## AIM OF THE TASK
Look below for the line that contains "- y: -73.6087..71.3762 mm", then copy it and each following line exactly, through and including the line that contains "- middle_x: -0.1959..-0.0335".

## Items listed in a dataset

__________________________________________________

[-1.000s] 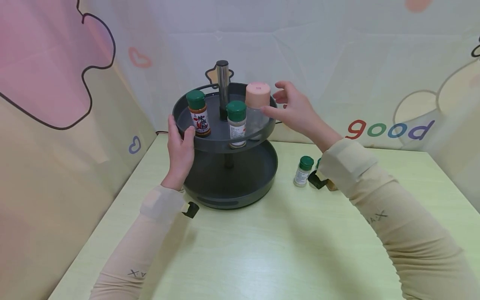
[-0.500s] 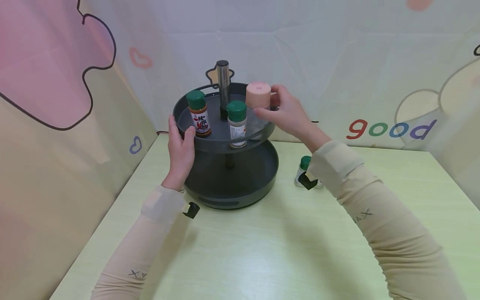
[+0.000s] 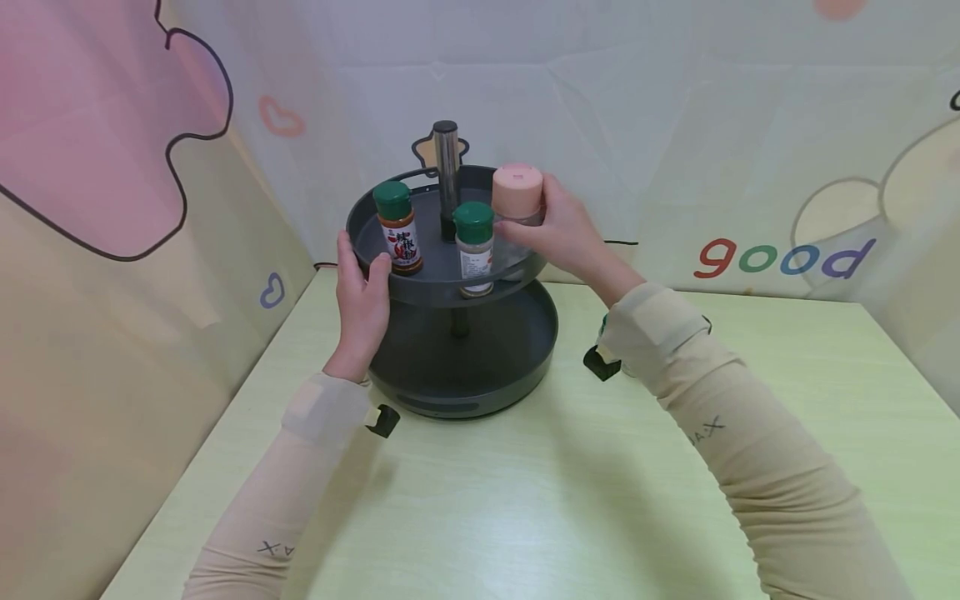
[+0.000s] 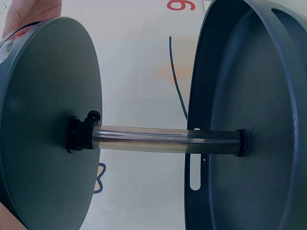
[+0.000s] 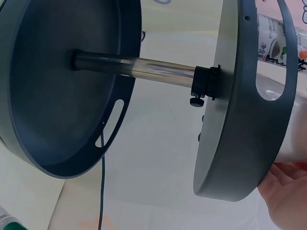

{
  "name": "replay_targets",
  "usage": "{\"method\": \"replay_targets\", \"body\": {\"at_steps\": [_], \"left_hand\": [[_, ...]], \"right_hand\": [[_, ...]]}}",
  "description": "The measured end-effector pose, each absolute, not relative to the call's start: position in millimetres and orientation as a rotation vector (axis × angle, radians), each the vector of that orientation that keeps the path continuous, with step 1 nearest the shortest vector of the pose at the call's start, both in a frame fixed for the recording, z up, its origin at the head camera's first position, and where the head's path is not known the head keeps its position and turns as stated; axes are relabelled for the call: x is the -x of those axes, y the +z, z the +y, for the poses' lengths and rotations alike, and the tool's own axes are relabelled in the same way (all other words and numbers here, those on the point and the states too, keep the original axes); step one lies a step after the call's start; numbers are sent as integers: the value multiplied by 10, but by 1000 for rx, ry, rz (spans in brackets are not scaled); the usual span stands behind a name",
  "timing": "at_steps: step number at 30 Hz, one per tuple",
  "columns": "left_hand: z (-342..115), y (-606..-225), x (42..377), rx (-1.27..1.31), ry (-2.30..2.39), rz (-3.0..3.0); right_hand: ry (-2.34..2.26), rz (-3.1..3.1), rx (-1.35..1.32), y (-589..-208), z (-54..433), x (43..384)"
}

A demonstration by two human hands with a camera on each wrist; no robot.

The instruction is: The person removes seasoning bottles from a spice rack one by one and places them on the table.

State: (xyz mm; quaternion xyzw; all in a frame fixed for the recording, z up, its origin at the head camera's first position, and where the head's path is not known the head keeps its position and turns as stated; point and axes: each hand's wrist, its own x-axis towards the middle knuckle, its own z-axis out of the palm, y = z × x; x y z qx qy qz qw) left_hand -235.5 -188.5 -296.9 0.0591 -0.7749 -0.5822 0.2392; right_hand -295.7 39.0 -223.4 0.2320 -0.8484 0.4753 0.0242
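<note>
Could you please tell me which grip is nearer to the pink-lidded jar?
Right: the right grip holds the pink-lidded jar; the left grip is across from it, touching the upper tray.

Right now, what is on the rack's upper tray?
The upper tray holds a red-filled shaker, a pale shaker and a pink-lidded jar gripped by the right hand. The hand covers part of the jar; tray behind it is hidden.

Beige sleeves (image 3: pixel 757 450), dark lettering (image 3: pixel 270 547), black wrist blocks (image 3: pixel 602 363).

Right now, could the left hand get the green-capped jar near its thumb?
Probably yes: the left hand touches the upper tray close beside that green-capped jar, with nothing visible between.
</note>
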Motion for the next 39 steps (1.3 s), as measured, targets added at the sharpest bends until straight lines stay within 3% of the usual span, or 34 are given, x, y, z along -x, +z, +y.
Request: {"method": "replay_targets", "body": {"at_steps": [39], "left_hand": [[-1883, -2967, 2357, -195, -1588, -2130]], "right_hand": [[1338, -2518, -647, -1981, 358, 2915]]}}
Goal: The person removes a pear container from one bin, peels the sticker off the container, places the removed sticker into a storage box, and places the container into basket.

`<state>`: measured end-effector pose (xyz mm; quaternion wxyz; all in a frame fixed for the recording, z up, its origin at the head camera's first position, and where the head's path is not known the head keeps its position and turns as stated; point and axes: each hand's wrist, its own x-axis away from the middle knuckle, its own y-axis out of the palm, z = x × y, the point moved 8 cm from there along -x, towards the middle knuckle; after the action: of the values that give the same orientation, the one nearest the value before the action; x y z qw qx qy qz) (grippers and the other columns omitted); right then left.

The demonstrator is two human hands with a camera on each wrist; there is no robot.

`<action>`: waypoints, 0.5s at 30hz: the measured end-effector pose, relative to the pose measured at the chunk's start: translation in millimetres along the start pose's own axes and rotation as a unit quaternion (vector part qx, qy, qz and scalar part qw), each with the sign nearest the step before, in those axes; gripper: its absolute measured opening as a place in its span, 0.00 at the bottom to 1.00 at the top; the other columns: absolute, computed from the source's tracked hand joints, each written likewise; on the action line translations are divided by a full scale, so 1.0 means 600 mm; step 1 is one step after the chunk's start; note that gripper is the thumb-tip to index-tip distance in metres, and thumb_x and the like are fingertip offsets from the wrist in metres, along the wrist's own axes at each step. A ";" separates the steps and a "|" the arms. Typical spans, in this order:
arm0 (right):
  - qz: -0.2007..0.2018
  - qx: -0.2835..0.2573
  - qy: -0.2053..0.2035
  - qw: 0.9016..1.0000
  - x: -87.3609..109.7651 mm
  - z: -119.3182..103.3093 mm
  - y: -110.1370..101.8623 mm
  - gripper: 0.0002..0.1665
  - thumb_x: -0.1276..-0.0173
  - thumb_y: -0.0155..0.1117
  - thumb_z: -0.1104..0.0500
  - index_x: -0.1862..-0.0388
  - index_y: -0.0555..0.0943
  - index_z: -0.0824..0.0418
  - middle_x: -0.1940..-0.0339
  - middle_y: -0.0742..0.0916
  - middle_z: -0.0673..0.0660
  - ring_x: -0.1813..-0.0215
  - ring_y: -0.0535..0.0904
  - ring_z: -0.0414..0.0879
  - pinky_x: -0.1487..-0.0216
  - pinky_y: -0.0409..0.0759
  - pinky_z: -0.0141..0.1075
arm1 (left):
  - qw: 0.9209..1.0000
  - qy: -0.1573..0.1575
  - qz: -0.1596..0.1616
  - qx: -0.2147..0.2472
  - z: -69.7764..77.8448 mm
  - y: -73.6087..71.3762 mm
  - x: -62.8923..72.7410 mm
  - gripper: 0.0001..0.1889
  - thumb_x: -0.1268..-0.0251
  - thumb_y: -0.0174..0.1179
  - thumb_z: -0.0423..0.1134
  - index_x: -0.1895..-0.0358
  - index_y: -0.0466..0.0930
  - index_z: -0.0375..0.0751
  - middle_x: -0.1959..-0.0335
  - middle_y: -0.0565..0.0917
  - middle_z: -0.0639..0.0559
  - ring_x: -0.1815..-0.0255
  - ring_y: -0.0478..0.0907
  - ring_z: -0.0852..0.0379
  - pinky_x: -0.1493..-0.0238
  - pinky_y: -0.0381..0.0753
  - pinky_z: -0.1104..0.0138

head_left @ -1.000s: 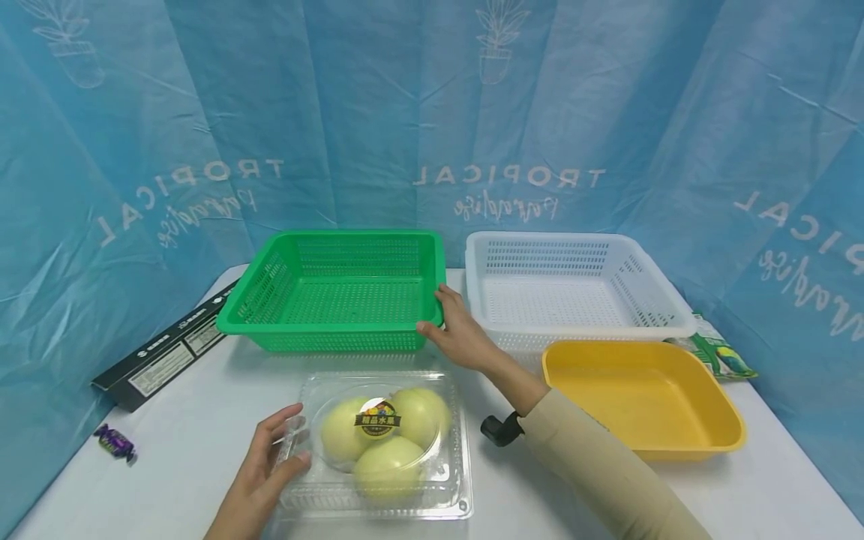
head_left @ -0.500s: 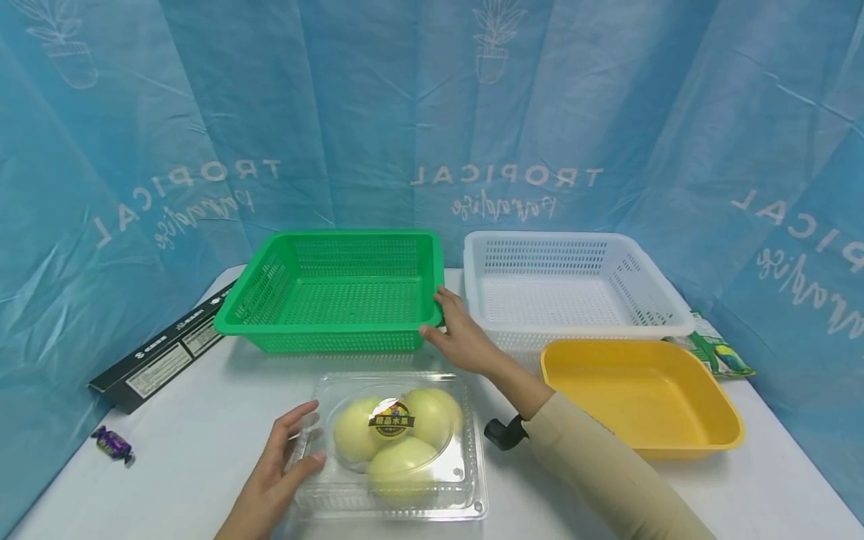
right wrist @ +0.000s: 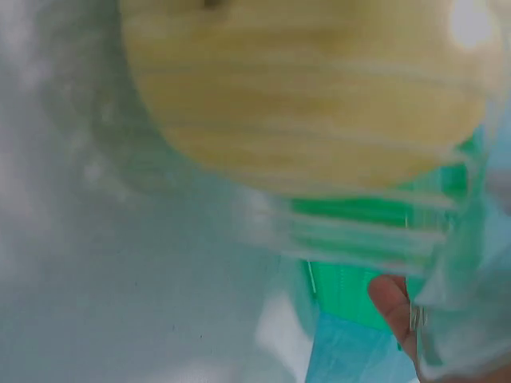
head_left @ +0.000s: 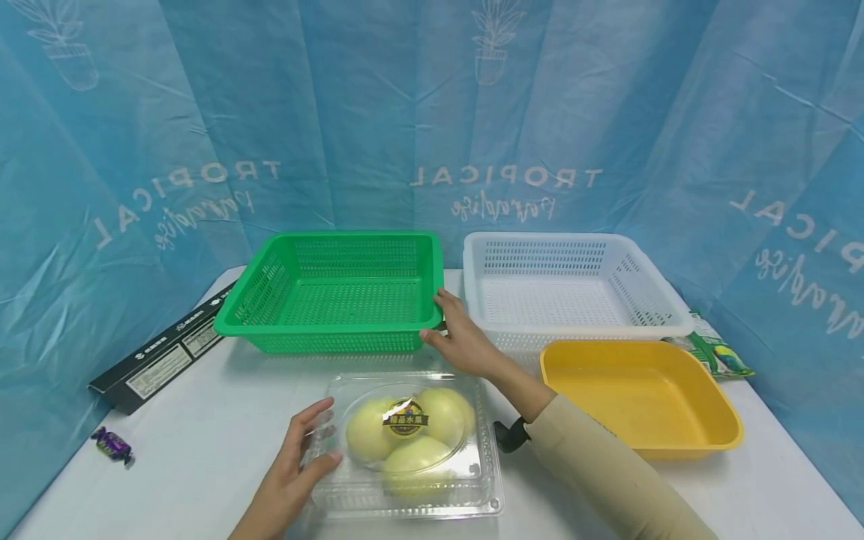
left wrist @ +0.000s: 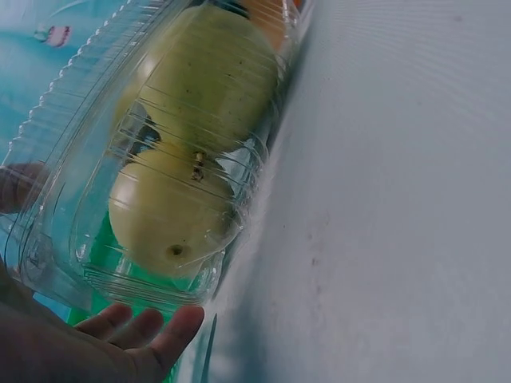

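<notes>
A clear plastic clamshell box with a gold-and-black label sits on the table, holding three pale yellow-green round fruits. Against its left side lies my left hand, fingers extended and thumb near the front left part. In the left wrist view the fingertips touch the end of the box. My right hand reaches past the box and holds the front right corner of the green basket, thumb at the front, fingers along the right side. In the right wrist view the box and a fruit hide much of it.
A white basket stands right of the green one. Before it is a yellow tub, with a green packet beyond. At left lie a long black box and a purple-wrapped candy. A blue curtain hangs behind.
The fruit box has slid to the right along the table, and my left hand has moved with it. My right hand stays at the green basket's corner, almost unmoved.
</notes>
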<state>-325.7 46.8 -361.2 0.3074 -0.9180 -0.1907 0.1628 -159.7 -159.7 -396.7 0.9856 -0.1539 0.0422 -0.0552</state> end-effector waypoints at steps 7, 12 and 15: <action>-0.001 -0.001 -0.006 1.000 0.002 0.000 0.001 0.42 0.28 0.54 0.54 0.25 0.47 0.68 0.22 0.48 0.61 0.43 0.75 0.52 0.44 0.78 0.42 | 1.000 -0.005 -0.004 0.005 -0.001 0.010 -0.003 0.32 0.33 0.54 0.37 0.29 0.51 0.51 0.29 0.54 0.41 0.31 0.54 0.37 0.41 0.63 0.36; -0.002 -0.011 -0.005 1.000 0.001 0.001 0.000 0.42 0.28 0.54 0.53 0.25 0.46 0.67 0.22 0.48 0.60 0.42 0.75 0.54 0.43 0.78 0.44 | 1.000 -0.004 -0.001 0.004 -0.003 0.011 -0.005 0.32 0.33 0.53 0.37 0.29 0.51 0.51 0.28 0.54 0.42 0.30 0.53 0.36 0.42 0.61 0.33; -0.002 -0.011 -0.004 1.000 0.004 0.001 0.000 0.42 0.28 0.54 0.53 0.25 0.47 0.67 0.22 0.48 0.60 0.41 0.74 0.54 0.43 0.78 0.43 | 1.000 -0.007 -0.003 0.006 -0.005 0.012 -0.007 0.32 0.33 0.53 0.37 0.29 0.51 0.52 0.28 0.53 0.41 0.30 0.52 0.36 0.42 0.61 0.32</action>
<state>-323.8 48.2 -361.8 0.2973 -0.9201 -0.1955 0.1635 -163.2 -153.3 -401.3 0.9866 -0.1489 0.0344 -0.0568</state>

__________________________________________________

## REPLY TO THE TASK
  - y: -73.6087..71.3762 mm
  - x: -62.8923..72.7410 mm
  - gripper: 0.0001..0.1889
  - thumb_x: -0.1268..-0.0251
  - thumb_y: -0.0174..0.1179
  - thumb_z: -0.0423..0.1134
  - index_x: -0.1895..-0.0358
  - index_y: -0.0466..0.0930
  - index_z: -0.0375..0.0751
  - middle_x: -0.1959..-0.0335

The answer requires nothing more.